Fakat elhamdülillâh, şimdi gelişimizde bulduk nokta-i istimdad ki daim hayat verir o istidad, âmâle. Tâ ebedü’l-âbâda onları eder pervaz. Onlara yol gösterir. O noktadan istidad hem istimdad ediyor, hem âb-ı hayatı içer, hem kemaline koşuyor, o nokta-i istimdad, o şevk-engiz remz ü naz.
İkinci kutb-u iman ki, tasdik-i haşir’dir, saadet-i ebedî; o sadefin cevheri
iman, bürhanı Kur’an, vicdan-ı insanî bir râz.
Şimdi başını kaldır, şu kâinata bir bak, onun ile bir konuş. Evvelki yolumuzda pek müdhiş görünürdü. Şimdi de mütebessim her tarafa gülüyor, nazeninane niyaz u avaz.
Görmez misin? Gözümüz arı-misal olmuştur. Her tarafa uçuyor.

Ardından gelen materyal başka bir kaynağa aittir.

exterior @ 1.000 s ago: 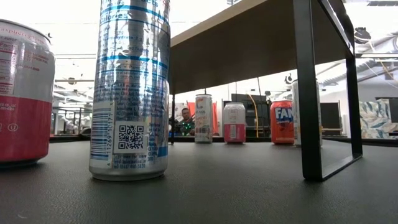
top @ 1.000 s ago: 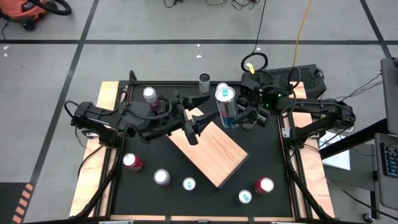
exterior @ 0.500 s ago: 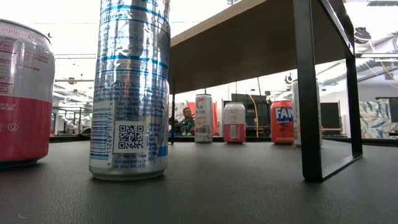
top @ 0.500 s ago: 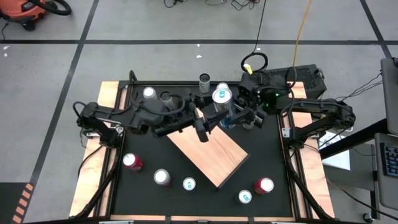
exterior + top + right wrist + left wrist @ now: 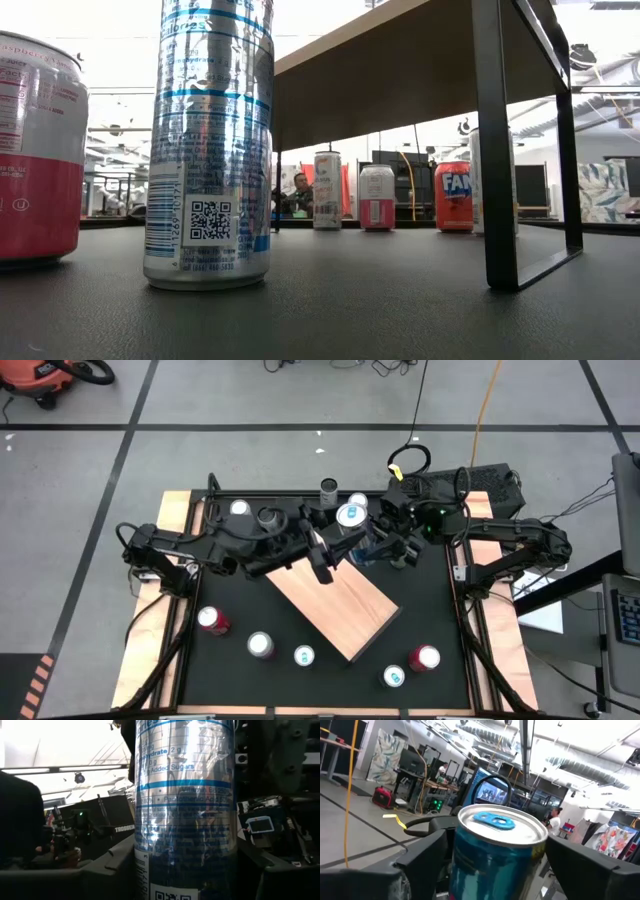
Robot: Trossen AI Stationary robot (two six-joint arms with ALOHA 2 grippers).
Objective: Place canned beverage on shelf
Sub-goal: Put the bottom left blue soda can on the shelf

Kâinat bostanıdır, her tarafta çiçekler, her çiçek de veriyor ona bir âb-ı leziz.
Hem ünsiyet, teselli, tahabbübü veriyor. O da alır getirir; şehd-i şehadet yapar.
Balda bir bal akıtır, o esrar-engiz şehbaz.
Harekât-ı ecrama, ya nücum, ya şümûsa nazarımız kondukça, ellerine verirler Hâlik’ın hikmetini. Hem maye-i ibreti, hem cilve-i rahmeti alır, ediyor pervaz.
Güya şu güneş bizlerle konuşuyor. Der: “Ey kardeşlerimiz!
Tevahhuşla sıkılmayınız, ehlen sehlen merhaba, hoş teşrif ettiniz.
Menzil sizin, ben bir mumdar-ı şehnaz.
Ben de sizin gibiyim, fakat sâfi isyansız, mutî bir hizmetkârım.
O Zat-ı Ehad-i Samed ki, mahz-ı rahmetiyle hizmetinize beni musahhar-ı pürnur etmiş.
Benden hararet, ziya; sizden namaz u niyaz.”
Yâhu, bakın kamere! Yıldızlarla denizler her biri de kendine mahsus birer lisanla:
“Ehlen sehlen merhaba!” derler, “Hoşgeldiniz, bizi tanımaz mısınız?”
Sırr-ı teavünle bak, remz-i nizamla dinle. Her birisi söylüyor:
“Biz de birer hizmetkârız, Rahmet-i Zülcelâl’in birer âyinedarıyız;
hiç de üzülmeyiniz, bizden sıkılmayınız.”